The complaint names and seeks international arrest warrants against six high-level officials of the Syrian Military Intelligence Service, in whose Damascus prisons the claimants say they were tortured or witnessed torture.

According to witness testimony, prisoners were beaten with pipes, sticks and meat hooks on chains, given electric shocks, burnt with cleaning chemicals and stabbed with pencils, the broken-off tips left inside their flesh.

"We cannot just look on at the horror of Syria," said Wolfgang Kaleck, head of the Berlin-based non-profit legal organisation that launched the case, the European Center for Constitutional and Human Rights (ECCHR).

"We have to start describing what is happening in Syria with words and legal categories," he said in a statement.

"Germany can and must react to grave human rights violations such as torture, massacres and sexual violence in Syria."

The case accuses the Assad regime of having carried out "systematic and widespread torture targeting opponents and activists… for several decades".

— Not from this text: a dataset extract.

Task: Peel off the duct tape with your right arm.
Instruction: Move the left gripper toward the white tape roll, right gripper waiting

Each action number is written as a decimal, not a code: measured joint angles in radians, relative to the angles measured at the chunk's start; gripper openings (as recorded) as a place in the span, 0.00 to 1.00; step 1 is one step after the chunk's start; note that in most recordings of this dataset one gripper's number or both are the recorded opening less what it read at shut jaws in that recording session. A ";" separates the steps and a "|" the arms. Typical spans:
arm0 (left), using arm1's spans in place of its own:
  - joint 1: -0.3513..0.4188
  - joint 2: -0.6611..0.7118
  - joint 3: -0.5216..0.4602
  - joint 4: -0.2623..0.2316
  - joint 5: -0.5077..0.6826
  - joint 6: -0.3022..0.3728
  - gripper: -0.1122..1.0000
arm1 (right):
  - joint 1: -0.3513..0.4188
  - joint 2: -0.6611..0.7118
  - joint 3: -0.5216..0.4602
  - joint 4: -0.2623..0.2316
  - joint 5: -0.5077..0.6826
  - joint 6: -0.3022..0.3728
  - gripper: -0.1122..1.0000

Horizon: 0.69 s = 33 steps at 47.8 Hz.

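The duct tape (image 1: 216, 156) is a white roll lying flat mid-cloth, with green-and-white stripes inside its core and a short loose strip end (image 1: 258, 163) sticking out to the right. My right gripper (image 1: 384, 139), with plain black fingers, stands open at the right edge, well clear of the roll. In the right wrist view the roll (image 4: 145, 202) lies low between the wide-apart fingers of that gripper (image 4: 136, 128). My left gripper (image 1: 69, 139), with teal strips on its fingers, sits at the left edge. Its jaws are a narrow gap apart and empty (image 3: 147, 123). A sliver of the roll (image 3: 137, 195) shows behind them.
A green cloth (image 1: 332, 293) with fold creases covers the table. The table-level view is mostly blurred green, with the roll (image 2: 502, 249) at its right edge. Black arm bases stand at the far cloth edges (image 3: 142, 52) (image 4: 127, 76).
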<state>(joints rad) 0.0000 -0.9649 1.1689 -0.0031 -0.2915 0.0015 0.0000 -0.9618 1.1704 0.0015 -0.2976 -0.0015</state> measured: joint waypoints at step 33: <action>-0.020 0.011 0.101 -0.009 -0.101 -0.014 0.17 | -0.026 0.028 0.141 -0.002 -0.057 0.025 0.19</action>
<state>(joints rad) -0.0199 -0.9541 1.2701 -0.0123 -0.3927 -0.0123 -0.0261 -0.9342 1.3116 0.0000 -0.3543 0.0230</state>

Germany's federal prosecution service welcomed the complaint, with a spokeswoman saying it may provide further evidence to support its own ongoing investigation into Syrian war crimes launched in 2011.

The new complaint alleges crimes against humanity and war crimes committed in three Damascus prisons between October 2011 and July 2015, based on the testimonies of 12 witnesses, seven of whom are complainants.

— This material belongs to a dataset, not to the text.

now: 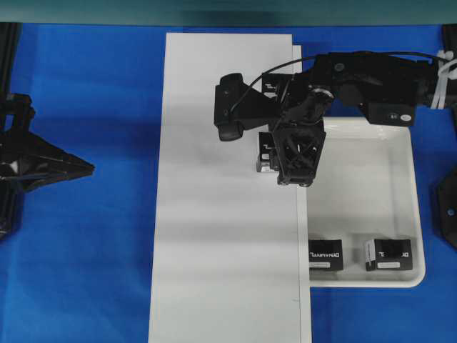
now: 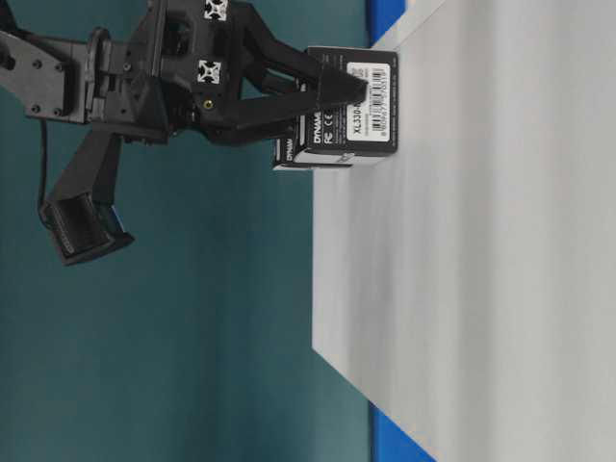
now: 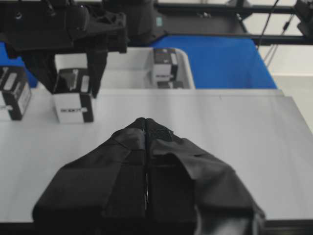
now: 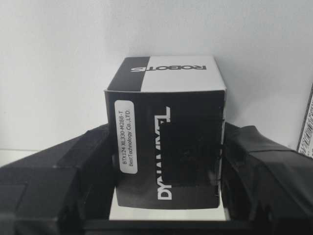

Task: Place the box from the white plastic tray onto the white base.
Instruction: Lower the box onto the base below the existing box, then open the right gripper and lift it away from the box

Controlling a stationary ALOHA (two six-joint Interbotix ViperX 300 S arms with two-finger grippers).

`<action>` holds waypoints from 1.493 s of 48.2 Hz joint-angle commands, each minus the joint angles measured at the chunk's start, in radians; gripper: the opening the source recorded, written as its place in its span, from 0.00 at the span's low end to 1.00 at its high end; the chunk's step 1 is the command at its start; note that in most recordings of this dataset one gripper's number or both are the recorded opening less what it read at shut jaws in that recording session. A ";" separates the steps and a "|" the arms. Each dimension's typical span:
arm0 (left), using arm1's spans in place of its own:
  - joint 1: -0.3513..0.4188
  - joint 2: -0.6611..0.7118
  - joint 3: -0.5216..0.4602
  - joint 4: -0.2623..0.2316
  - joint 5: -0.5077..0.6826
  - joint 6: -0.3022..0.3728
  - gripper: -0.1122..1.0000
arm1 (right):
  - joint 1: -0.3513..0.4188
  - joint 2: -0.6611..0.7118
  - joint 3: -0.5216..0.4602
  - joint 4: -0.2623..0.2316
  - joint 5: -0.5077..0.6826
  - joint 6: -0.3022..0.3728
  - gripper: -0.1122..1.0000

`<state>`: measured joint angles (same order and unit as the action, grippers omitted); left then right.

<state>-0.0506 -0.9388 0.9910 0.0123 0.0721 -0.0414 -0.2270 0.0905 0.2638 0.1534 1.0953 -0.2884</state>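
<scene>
A black box [image 4: 166, 142] with white lettering and a label strip stands on the white base [image 1: 221, 250], close to its right edge. My right gripper [image 4: 166, 166] is shut on it, one finger against each side. From overhead that box [image 1: 265, 153] peeks out from under the right gripper [image 1: 284, 161]. The left wrist view shows the same box [image 3: 73, 100] resting on the base [image 3: 195, 127]. The white plastic tray [image 1: 371, 179] lies to the right of the base. My left gripper [image 1: 89, 169] rests shut and empty far to the left.
Two look-alike boxes [image 1: 325, 254] [image 1: 389, 254] sit at the tray's near end. Another box [image 1: 270, 89] stands on the base beyond the gripped one, partly under the right arm. Blue table surface [image 1: 86, 271] surrounds the base and tray.
</scene>
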 commanded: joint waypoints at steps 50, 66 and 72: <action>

The Syrian ex-detainees, men and women aged 26 to 57, are joined by Syrian lawyers Anwar al-Bunni and Mazen Darwish, who have both themselves been victims of torture and abuse in Syrian regime cells.

"In Syria there is total impunity, which produces further violence. Without justice there will be no political solution to the conflict," said Darwish.

Bunni added: "Massive human rights violations must not remain unanswered. This is clear since the Nuremberg trials. Torture is absolutely forbidden."

The complaint was launched under the principle of universal jurisdiction, which allows the German judiciary to become active in cases where neither the victims nor the perpetrators are German citizens, said the ECCHR.